* TASK OBJECTIVE
Your task is to repeat exactly the lines below between the line holding "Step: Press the" and the line holding "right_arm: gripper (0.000", inclusive, and only those.

* SOURCE DATA
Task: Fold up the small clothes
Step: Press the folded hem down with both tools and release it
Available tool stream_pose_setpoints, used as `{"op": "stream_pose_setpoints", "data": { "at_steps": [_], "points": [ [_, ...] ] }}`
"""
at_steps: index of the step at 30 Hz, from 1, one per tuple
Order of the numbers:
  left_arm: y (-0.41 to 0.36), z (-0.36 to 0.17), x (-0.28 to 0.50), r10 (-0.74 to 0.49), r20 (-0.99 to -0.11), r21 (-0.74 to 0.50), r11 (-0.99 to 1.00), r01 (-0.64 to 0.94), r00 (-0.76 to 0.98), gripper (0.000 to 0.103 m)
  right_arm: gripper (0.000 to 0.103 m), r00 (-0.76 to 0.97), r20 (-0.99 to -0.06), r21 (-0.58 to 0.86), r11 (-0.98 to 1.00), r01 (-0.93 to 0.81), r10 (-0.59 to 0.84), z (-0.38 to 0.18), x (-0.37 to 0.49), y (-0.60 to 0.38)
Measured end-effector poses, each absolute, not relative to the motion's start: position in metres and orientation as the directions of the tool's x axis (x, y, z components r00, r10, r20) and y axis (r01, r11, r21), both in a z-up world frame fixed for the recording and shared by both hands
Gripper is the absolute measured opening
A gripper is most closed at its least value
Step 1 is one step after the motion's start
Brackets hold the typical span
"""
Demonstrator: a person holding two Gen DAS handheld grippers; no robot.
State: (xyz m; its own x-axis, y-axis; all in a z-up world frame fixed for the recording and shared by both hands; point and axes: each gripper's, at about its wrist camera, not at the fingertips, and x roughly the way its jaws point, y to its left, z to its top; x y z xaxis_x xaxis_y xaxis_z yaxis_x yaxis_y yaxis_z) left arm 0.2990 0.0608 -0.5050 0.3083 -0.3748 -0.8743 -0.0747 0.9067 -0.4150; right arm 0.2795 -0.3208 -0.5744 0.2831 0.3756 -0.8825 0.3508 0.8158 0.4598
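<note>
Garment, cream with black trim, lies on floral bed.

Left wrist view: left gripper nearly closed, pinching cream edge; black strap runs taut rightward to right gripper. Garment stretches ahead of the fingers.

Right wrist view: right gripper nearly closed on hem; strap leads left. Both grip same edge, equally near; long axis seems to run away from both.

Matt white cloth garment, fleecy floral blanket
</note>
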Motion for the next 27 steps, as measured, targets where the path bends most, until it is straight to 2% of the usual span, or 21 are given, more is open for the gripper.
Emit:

* ANSWER FOR THIS EXERCISE
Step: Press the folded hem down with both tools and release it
Available tool stream_pose_setpoints, used as `{"op": "stream_pose_setpoints", "data": { "at_steps": [_], "points": [ [_, ...] ] }}`
"""
at_steps: index of the step at 30 Hz, from 1, one per tuple
Order of the numbers:
  left_arm: y (-0.41 to 0.36), z (-0.36 to 0.17), x (-0.28 to 0.50), r10 (-0.74 to 0.49), r20 (-0.99 to -0.11), r21 (-0.74 to 0.50), r11 (-0.99 to 1.00), r01 (-0.64 to 0.94), r00 (-0.76 to 0.98), gripper (0.000 to 0.103 m)
  right_arm: gripper (0.000 to 0.103 m), r00 (-0.76 to 0.97), r20 (-0.99 to -0.06), r21 (-0.58 to 0.86), r11 (-0.98 to 1.00), r01 (-0.93 to 0.81), r10 (-0.59 to 0.84), z (-0.38 to 0.18), x (-0.37 to 0.49), y (-0.60 to 0.38)

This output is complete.